◆ **What needs to be done**:
Retype, word for word, every line from the one holding "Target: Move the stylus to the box" through the one holding "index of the" in the entries below, both included, and only those lines.

◆ **Exercise inputs**:
^^^^^^^^

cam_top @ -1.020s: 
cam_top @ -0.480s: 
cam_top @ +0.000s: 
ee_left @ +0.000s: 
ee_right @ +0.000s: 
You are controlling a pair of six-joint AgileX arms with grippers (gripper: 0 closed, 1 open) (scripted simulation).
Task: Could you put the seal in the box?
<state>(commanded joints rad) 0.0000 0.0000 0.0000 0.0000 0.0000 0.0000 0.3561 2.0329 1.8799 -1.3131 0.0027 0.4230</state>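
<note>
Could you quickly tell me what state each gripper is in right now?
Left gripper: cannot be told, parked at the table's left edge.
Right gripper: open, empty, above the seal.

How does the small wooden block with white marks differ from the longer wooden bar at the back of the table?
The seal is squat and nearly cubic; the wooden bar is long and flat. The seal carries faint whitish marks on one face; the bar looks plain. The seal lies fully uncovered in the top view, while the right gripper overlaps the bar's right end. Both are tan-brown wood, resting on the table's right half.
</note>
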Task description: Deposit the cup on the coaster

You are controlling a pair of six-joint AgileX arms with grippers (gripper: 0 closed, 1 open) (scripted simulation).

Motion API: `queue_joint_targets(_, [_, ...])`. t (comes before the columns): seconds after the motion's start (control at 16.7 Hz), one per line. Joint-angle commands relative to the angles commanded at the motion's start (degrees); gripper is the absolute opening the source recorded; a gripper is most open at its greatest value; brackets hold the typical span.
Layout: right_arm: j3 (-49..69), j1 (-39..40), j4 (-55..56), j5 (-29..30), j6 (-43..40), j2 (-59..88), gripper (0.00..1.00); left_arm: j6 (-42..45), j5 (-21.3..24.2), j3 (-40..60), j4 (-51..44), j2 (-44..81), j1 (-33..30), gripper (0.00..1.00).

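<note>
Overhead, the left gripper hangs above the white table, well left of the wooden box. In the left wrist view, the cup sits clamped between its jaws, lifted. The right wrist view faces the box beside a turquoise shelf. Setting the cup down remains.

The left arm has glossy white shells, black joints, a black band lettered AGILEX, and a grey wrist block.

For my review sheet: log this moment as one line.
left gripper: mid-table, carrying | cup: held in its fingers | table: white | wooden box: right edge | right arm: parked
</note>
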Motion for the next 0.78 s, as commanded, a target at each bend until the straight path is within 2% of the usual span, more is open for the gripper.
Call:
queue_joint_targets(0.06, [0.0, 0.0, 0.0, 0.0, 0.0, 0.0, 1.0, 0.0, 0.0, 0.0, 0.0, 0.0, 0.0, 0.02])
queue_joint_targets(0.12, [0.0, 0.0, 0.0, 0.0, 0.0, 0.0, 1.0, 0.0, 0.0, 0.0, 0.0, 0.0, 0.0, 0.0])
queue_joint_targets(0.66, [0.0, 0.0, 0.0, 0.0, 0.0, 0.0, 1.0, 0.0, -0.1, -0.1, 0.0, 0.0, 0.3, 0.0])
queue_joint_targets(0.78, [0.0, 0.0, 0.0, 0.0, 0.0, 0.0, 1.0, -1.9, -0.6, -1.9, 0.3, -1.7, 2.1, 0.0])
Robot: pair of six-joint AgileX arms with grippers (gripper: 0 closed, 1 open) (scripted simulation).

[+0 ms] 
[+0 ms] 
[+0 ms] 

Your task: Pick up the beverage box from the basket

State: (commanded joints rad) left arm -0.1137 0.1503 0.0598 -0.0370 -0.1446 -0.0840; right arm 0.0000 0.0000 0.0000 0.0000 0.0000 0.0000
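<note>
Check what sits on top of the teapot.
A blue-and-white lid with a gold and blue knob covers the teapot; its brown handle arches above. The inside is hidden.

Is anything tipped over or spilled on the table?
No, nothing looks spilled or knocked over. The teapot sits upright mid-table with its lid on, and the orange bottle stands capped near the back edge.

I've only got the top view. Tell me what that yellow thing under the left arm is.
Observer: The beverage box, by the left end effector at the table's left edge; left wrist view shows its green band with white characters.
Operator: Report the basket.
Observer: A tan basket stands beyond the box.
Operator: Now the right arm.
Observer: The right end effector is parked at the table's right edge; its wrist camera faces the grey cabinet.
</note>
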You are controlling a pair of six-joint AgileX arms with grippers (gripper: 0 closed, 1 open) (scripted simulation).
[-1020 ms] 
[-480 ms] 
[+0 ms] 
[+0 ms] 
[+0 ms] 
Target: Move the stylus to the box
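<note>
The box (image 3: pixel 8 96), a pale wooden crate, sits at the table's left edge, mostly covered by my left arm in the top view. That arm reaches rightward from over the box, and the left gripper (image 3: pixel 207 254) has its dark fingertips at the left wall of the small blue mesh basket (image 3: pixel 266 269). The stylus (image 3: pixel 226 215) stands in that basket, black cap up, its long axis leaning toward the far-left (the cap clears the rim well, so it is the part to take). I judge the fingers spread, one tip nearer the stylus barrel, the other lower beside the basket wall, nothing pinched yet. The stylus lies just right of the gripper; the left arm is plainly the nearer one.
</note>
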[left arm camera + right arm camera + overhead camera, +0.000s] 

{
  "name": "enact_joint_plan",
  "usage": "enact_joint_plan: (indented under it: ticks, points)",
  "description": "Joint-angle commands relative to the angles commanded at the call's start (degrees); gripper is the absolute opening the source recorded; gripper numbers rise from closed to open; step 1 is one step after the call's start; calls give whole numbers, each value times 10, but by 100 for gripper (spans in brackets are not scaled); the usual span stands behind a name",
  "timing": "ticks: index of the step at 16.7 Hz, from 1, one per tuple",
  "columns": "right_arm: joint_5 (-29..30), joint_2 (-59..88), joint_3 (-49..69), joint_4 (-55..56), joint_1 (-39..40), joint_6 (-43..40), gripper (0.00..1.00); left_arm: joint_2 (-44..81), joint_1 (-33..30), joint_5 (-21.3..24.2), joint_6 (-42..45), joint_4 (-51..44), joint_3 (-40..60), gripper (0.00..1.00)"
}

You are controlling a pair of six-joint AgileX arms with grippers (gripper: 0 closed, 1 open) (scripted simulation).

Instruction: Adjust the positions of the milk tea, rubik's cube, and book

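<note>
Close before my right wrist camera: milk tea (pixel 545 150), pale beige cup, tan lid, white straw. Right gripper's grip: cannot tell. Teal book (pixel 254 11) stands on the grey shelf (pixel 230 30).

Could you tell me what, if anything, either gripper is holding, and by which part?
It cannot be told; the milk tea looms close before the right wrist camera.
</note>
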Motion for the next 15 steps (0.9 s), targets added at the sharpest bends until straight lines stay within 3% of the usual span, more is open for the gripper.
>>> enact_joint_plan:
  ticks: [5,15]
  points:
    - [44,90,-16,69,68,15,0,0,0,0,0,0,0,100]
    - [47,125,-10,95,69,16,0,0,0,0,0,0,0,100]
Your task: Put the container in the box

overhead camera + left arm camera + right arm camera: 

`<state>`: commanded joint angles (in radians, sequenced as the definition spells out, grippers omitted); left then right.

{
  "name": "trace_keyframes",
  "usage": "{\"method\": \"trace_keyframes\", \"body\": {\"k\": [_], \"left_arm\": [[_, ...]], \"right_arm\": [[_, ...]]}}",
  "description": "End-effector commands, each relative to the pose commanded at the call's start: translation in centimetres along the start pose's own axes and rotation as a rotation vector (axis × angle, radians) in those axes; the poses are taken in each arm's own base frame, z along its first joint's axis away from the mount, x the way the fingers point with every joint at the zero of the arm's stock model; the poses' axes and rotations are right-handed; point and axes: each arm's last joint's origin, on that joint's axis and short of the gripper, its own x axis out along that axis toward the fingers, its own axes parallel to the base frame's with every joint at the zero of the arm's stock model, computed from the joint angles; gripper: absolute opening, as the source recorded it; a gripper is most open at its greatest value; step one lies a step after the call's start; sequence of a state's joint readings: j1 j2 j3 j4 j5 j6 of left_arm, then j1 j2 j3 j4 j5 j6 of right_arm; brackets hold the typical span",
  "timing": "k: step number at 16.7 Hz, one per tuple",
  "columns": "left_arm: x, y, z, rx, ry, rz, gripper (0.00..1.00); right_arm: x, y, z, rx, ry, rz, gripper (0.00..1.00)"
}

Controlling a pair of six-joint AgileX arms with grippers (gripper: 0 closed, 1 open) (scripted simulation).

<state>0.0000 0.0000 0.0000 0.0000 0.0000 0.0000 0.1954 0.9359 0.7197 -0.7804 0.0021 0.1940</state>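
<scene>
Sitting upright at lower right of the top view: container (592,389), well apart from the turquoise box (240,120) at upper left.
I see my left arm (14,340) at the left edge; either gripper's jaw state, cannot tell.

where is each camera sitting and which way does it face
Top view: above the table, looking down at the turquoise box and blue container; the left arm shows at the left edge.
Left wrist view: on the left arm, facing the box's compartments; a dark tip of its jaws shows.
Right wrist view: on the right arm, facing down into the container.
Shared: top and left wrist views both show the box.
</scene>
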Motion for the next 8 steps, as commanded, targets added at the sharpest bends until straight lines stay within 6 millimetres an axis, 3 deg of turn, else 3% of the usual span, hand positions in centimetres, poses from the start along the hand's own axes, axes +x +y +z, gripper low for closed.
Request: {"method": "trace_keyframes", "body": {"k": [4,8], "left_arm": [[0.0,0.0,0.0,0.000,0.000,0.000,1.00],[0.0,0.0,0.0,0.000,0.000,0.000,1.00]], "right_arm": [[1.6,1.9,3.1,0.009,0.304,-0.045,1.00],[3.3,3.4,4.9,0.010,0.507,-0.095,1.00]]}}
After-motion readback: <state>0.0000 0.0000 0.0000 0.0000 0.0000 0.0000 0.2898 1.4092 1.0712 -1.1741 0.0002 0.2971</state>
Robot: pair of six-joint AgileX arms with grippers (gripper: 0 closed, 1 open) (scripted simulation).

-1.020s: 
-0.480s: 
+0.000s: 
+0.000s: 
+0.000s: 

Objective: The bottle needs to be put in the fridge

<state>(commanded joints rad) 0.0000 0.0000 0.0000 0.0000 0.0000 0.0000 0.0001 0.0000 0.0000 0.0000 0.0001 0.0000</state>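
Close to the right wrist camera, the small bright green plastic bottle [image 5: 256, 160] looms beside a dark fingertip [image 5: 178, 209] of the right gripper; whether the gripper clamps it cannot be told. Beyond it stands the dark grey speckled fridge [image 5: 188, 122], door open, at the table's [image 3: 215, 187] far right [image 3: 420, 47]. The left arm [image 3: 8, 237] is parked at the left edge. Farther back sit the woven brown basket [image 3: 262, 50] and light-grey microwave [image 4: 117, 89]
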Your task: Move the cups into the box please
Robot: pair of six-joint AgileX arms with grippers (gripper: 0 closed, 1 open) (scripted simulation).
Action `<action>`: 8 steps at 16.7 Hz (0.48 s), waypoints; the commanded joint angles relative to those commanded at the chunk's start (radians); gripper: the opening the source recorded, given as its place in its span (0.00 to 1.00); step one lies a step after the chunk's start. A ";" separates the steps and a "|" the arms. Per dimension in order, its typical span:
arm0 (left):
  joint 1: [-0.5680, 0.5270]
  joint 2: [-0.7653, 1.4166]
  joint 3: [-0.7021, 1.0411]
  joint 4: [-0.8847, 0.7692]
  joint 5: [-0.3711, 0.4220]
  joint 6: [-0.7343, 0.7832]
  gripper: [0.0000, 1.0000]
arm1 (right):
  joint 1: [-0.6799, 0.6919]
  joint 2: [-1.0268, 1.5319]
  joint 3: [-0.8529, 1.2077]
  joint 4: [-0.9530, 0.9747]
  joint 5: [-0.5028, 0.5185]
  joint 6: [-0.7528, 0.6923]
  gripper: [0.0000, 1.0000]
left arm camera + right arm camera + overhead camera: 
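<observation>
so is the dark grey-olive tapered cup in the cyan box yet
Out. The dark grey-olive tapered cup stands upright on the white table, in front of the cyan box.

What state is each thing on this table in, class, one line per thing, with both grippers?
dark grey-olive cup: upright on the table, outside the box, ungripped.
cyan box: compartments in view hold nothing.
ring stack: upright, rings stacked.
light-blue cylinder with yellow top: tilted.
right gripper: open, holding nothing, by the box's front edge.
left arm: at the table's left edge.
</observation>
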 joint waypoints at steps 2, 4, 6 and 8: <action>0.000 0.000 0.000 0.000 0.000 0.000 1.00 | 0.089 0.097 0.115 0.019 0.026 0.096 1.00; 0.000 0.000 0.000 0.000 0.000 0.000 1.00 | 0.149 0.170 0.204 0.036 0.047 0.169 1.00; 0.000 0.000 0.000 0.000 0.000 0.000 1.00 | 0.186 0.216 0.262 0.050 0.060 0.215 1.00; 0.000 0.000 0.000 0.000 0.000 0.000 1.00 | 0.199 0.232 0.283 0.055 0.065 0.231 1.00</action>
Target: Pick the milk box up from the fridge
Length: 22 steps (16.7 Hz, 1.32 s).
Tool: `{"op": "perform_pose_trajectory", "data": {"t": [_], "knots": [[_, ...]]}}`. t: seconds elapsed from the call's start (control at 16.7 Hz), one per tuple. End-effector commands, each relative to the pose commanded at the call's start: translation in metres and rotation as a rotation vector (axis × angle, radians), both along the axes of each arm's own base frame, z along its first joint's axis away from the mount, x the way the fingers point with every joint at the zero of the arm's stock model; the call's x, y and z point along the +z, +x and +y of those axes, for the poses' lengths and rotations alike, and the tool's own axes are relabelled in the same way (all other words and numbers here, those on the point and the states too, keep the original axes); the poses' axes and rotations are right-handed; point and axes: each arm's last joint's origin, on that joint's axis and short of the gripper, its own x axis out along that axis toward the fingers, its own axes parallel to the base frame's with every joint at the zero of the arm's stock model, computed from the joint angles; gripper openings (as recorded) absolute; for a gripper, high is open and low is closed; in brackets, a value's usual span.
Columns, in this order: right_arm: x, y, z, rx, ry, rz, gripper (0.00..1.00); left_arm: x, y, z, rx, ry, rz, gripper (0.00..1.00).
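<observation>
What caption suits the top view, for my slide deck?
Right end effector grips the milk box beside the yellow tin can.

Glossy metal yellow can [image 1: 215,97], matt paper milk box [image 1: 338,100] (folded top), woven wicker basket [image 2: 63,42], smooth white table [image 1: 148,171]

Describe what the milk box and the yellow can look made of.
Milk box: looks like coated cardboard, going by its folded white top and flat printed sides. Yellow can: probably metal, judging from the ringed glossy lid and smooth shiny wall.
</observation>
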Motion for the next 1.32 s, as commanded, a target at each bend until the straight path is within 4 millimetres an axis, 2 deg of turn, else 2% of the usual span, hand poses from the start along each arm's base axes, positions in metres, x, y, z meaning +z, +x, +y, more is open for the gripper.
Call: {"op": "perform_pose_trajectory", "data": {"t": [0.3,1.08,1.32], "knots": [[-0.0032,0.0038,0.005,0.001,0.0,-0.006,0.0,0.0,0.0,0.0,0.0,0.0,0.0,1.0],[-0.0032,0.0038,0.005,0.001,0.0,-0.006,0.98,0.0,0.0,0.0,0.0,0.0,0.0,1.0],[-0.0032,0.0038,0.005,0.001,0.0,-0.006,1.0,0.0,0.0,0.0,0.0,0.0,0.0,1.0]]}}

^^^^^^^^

◆ **Output for this exercise**:
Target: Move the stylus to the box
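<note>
The box (image 3: pixel 8 96), a pale wooden crate, sits at the table's left edge, mostly covered by my left arm in the top view. That arm reaches rightward from over the box, and the left gripper (image 3: pixel 207 254) has its dark fingertips at the left wall of the small blue mesh basket (image 3: pixel 266 269). The stylus (image 3: pixel 226 215) stands in that basket, black cap up, its long axis leaning toward the far-left (the cap clears the rim well, so it is the part to take). I judge the fingers spread, one tip nearer the stylus barrel, the other lower beside the basket wall, nothing pinched yet. The stylus lies just right of the gripper; the left arm is plainly the nearer one.
</note>
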[left arm camera + right arm camera + overhead camera, +0.000s] 

{
  "name": "enact_joint_plan",
  "usage": "enact_joint_plan: (indented under it: ticks, points)",
  "description": "Joint-angle commands relative to the angles commanded at the call's start (degrees); gripper is the absolute opening the source recorded; gripper numbers rise from closed to open; step 1 is one step after the call's start; calls give whole numbers, each value times 10, but by 100 for gripper (spans in brackets are not scaled); the usual span stands behind a name",
  "timing": "ticks: index of the step at 16.7 Hz, from 1, one per tuple",

This exercise has now been completed.